Once you reach the line containing "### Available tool" in the entries below, write out that line and each one after it down to the line containing "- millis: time", exactly and with nothing added.

[Dataset records]
**********
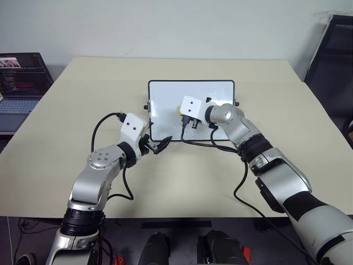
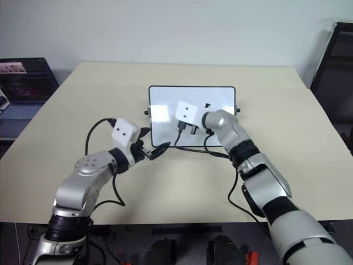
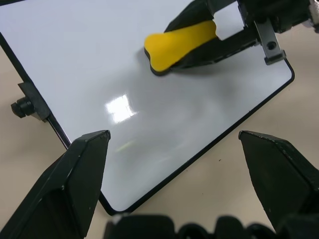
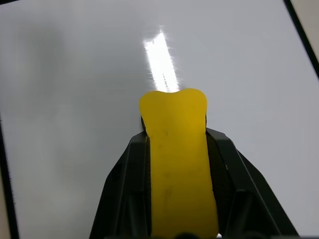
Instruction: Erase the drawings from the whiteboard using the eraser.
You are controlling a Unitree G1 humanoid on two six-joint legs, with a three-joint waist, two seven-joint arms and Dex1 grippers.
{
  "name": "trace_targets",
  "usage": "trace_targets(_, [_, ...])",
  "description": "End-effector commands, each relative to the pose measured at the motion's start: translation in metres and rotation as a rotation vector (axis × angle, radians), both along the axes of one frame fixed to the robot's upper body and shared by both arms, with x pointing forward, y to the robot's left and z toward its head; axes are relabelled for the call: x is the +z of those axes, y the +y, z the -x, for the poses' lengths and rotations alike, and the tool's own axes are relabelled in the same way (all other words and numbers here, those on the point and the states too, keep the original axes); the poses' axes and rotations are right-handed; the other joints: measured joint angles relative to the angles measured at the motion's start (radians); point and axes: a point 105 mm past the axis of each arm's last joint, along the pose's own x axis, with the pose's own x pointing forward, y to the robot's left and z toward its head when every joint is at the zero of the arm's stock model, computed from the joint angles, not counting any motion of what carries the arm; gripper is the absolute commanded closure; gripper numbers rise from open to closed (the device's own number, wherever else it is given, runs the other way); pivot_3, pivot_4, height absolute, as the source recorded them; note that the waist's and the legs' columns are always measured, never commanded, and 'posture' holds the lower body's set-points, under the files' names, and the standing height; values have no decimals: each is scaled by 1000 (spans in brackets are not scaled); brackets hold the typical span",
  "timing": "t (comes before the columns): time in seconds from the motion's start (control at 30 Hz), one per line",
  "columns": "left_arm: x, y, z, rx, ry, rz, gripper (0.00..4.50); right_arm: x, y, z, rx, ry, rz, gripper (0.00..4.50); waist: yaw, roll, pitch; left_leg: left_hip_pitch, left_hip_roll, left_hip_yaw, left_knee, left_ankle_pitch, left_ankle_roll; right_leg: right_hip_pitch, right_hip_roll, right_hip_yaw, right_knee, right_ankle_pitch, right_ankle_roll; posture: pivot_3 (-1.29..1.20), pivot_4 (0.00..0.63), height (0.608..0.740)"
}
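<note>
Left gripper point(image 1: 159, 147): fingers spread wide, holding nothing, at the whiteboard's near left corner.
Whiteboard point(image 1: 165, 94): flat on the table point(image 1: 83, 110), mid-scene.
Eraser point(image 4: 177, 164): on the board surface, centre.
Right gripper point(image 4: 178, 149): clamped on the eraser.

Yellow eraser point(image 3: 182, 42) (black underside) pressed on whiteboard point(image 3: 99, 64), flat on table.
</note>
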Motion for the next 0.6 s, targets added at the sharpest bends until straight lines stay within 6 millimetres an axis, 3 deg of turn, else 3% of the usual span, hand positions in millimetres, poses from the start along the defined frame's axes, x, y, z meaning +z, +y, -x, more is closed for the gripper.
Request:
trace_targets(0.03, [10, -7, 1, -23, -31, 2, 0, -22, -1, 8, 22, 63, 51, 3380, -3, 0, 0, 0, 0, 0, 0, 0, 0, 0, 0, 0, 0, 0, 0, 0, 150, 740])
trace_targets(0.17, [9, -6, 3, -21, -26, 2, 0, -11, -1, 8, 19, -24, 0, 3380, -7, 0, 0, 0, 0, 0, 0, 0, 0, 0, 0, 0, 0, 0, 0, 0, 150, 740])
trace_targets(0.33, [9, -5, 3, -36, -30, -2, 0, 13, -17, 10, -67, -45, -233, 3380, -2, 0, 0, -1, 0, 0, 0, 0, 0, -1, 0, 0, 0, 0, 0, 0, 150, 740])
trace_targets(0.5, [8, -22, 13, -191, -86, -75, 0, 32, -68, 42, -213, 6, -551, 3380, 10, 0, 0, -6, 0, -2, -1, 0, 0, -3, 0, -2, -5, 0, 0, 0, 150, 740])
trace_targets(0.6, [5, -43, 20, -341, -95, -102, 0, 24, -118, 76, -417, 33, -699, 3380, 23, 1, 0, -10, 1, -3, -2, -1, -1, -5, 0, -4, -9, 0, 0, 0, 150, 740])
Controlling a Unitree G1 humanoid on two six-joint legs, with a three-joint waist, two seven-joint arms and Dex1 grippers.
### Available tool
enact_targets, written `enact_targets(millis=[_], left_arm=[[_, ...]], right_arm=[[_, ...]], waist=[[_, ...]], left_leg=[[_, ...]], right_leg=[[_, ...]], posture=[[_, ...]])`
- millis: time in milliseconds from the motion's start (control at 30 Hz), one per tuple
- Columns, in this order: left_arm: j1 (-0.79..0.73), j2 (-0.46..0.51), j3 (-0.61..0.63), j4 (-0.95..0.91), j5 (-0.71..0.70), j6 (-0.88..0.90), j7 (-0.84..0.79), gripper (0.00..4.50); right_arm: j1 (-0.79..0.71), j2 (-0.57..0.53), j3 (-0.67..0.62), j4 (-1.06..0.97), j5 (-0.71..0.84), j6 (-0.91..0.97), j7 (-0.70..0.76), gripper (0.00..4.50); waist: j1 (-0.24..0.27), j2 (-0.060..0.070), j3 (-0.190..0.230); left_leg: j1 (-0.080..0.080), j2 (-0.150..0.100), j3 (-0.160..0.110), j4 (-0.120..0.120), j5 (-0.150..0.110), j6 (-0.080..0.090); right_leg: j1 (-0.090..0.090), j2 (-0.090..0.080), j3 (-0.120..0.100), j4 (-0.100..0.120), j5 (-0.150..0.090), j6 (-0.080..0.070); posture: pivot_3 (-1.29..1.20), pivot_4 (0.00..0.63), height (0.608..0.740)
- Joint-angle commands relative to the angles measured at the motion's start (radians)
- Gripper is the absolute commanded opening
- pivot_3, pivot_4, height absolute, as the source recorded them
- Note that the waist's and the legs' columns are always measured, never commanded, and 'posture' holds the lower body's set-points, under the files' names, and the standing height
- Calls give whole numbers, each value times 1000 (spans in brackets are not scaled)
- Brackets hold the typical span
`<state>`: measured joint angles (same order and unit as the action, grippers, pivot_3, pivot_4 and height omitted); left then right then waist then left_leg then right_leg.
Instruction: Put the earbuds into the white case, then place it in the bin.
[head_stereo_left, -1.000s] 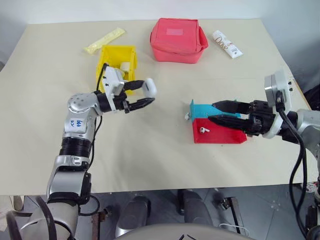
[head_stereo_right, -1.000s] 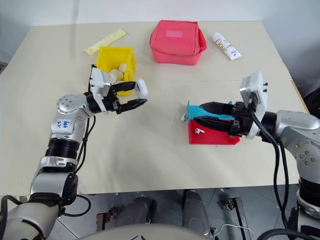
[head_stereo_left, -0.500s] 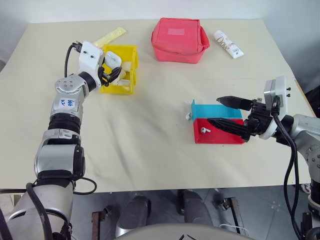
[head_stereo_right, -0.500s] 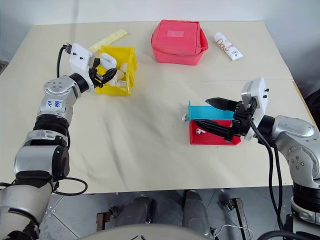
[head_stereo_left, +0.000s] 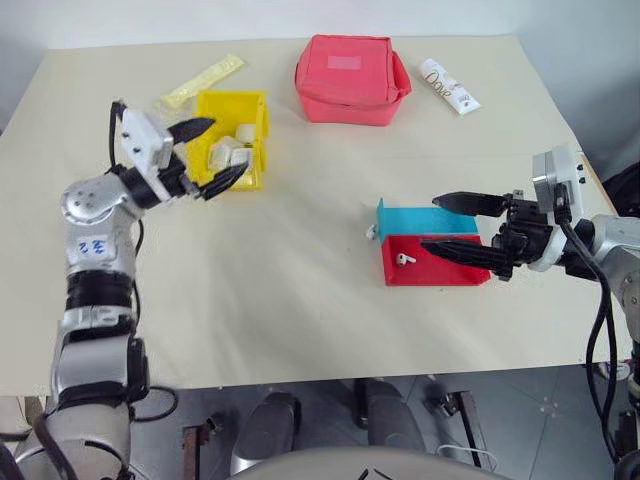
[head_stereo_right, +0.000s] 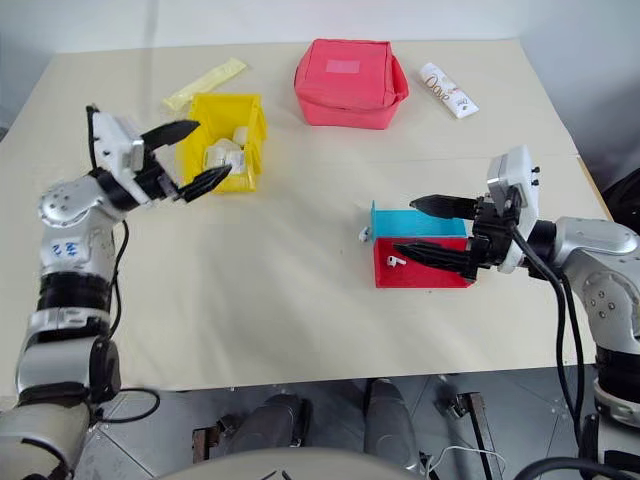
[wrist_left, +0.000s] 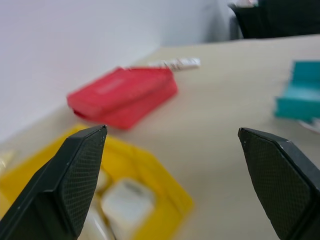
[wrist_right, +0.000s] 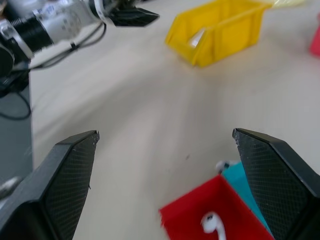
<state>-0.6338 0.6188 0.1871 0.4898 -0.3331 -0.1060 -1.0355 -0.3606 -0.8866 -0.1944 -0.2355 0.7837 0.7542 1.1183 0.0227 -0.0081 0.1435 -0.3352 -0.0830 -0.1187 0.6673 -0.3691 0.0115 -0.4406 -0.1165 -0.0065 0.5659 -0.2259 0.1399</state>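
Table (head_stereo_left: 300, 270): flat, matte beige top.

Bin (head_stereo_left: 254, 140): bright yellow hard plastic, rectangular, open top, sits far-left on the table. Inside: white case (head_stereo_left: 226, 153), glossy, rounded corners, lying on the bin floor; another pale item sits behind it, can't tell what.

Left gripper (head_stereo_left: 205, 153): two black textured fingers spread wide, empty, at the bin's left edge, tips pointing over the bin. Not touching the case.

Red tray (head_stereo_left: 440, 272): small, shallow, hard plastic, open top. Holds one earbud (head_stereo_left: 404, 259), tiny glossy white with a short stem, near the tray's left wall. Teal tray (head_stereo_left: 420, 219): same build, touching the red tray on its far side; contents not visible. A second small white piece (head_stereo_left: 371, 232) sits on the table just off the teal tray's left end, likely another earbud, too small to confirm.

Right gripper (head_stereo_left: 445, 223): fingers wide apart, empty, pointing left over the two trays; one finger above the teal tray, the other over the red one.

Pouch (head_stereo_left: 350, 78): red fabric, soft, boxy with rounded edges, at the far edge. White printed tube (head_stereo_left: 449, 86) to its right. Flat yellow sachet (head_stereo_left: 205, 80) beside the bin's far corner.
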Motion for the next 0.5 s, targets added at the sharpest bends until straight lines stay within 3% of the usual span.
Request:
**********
Your response →
### Available tool
enact_targets, written `enact_targets(millis=[_], left_arm=[[_, ...]], right_arm=[[_, ...]], waist=[[_, ...]], left_leg=[[_, ...]], right_leg=[[_, ...]], posture=[[_, ...]])`
- millis: time in milliseconds from the motion's start (control at 30 Hz), one per tuple

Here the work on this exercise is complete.